The data |
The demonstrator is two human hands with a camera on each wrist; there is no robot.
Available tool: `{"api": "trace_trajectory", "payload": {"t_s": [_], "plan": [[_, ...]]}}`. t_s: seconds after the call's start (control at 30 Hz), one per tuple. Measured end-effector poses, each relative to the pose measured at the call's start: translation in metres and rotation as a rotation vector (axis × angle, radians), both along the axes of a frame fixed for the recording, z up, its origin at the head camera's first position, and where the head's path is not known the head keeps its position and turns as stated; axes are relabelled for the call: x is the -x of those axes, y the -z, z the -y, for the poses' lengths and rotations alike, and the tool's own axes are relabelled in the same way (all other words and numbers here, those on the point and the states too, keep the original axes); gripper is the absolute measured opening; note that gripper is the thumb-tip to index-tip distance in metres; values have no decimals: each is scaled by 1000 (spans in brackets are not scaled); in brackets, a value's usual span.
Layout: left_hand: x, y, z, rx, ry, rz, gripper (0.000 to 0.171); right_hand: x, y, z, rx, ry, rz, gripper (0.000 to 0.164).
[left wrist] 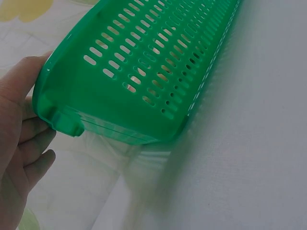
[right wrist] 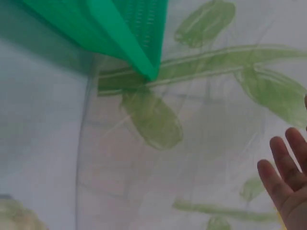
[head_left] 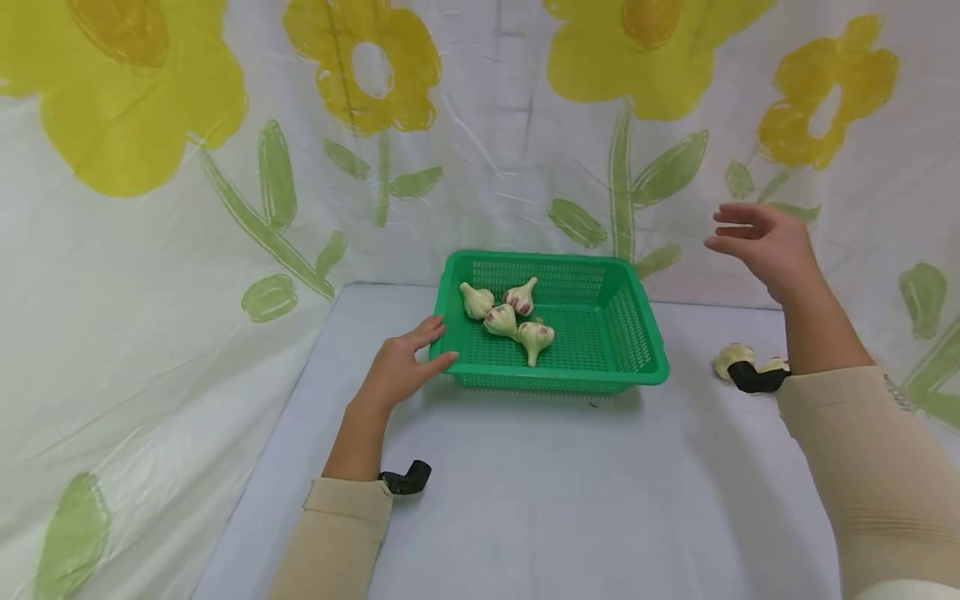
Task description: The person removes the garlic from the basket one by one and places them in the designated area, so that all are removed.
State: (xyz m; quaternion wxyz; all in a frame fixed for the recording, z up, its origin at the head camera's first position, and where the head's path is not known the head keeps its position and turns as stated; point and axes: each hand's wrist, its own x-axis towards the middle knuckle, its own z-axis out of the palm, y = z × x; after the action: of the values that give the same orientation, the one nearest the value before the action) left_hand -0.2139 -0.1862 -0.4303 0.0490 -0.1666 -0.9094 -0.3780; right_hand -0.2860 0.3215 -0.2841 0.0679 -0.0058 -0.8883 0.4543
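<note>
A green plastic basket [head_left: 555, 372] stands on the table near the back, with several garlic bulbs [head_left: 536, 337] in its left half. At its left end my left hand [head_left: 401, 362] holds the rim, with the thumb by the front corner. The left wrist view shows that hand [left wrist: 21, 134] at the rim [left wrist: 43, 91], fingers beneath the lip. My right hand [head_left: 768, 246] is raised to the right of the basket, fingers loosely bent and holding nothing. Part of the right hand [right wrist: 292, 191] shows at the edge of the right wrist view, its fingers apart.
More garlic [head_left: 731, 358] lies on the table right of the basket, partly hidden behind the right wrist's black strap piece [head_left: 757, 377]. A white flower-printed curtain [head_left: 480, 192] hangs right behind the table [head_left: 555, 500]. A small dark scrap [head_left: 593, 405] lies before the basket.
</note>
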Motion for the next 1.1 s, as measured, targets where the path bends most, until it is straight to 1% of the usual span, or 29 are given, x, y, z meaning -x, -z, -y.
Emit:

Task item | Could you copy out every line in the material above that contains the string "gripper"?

Written solution |
Available tool: `{"api": "trace_trajectory", "payload": {"t_s": [_], "plan": [[_, ...]]}}`. t_s: seconds after the call's start (control at 30 Hz), one per tuple. Measured end-effector poses, each relative to the pose measured at the call's start: translation in metres and rotation as a rotation vector (axis × angle, radians), both along the axes of a frame fixed for the recording, z up, its origin at the head camera's first position, and where the head's path is not known the head keeps its position and turns as stated; axes are relabelled for the call: x is the -x of those axes, y the -z, z the -y, for the poses' lengths and rotations alike, and the tool's own axes are relabelled in the same way (all other words and numbers here, those on the point and the states too, keep the original axes); gripper is the absolute measured opening; note that gripper is the thumb-tip to index-tip distance in metres; values have no decimals: each is scaled by 1000 (spans in brackets are not scaled); in brackets, a value's usual span.
Layout: left_hand: x, y, z, rx, ry, rz, gripper (0.000 to 0.171); right_hand: x, y, z, rx, ry, rz, gripper (0.000 to 0.164).

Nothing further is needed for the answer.